10. Stream Shaper (SS1) — Use to prevent hose burn.
11. 45° or 30° Test Header Elbow (Elbows) —
Re-angles the hose from the test header to minimize kinks and hose burn.
12. Spanner Wrench (WSPA101, WSPA104) — For attaching the hose to the test header or a 21⁄2" Hose Monster. WSPA104 is used for attaching the 21⁄2" Hose Monster to a Pitotless Nozzle.
13. Gauge Calibration (Gauge Calibration) — We offer gauge calibration service, including a NIST certificate for new and used gauges. NFPA 20 requires test gauges be calibrated within 12 months prior to the test, and gauges should have a label with the last date of calibration. (NFPA 20, 18.104.22.168.2, 2010)

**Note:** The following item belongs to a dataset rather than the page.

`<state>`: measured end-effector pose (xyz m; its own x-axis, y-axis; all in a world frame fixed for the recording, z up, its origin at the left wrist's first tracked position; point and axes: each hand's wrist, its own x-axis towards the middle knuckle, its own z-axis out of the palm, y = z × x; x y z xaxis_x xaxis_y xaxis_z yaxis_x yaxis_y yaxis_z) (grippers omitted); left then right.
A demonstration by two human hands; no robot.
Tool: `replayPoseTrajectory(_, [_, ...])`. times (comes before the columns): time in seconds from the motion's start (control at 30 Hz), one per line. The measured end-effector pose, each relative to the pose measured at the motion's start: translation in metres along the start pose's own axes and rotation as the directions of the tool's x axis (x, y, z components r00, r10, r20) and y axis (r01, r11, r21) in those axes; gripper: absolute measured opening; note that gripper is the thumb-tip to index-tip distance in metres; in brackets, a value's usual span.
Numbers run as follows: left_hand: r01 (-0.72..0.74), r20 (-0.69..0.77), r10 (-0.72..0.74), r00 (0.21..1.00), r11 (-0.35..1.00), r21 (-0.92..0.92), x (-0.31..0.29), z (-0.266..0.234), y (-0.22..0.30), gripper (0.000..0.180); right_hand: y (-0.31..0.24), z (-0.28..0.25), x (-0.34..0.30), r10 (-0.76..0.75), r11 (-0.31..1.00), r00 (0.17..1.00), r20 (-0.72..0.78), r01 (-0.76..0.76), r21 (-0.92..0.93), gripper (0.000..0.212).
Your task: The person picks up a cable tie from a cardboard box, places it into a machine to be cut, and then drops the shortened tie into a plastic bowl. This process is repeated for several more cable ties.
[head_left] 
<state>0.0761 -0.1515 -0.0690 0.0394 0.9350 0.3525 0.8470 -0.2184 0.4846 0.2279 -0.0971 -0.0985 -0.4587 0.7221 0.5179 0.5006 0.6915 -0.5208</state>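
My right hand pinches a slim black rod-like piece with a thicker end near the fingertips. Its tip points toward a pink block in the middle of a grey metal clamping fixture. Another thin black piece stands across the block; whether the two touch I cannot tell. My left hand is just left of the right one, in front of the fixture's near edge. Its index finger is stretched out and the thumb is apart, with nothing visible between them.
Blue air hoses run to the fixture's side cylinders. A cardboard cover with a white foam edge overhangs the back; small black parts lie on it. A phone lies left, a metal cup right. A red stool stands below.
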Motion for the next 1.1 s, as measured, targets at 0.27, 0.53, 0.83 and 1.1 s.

14. Clamp-on Ammeter — Measures pump Amperes.
15. Tachometer — Measures pump RPM.
How many hoses and which size nozzles will be needed?We generally recommend flowing a maximum of 500 GPM per hose stream which in our experience allows most fire pumps to achieve flow at 150% rated capacity. This assumes 1 3⁄4" nozzle sizes and 2 1/2" hoses that are 25' or 50' long.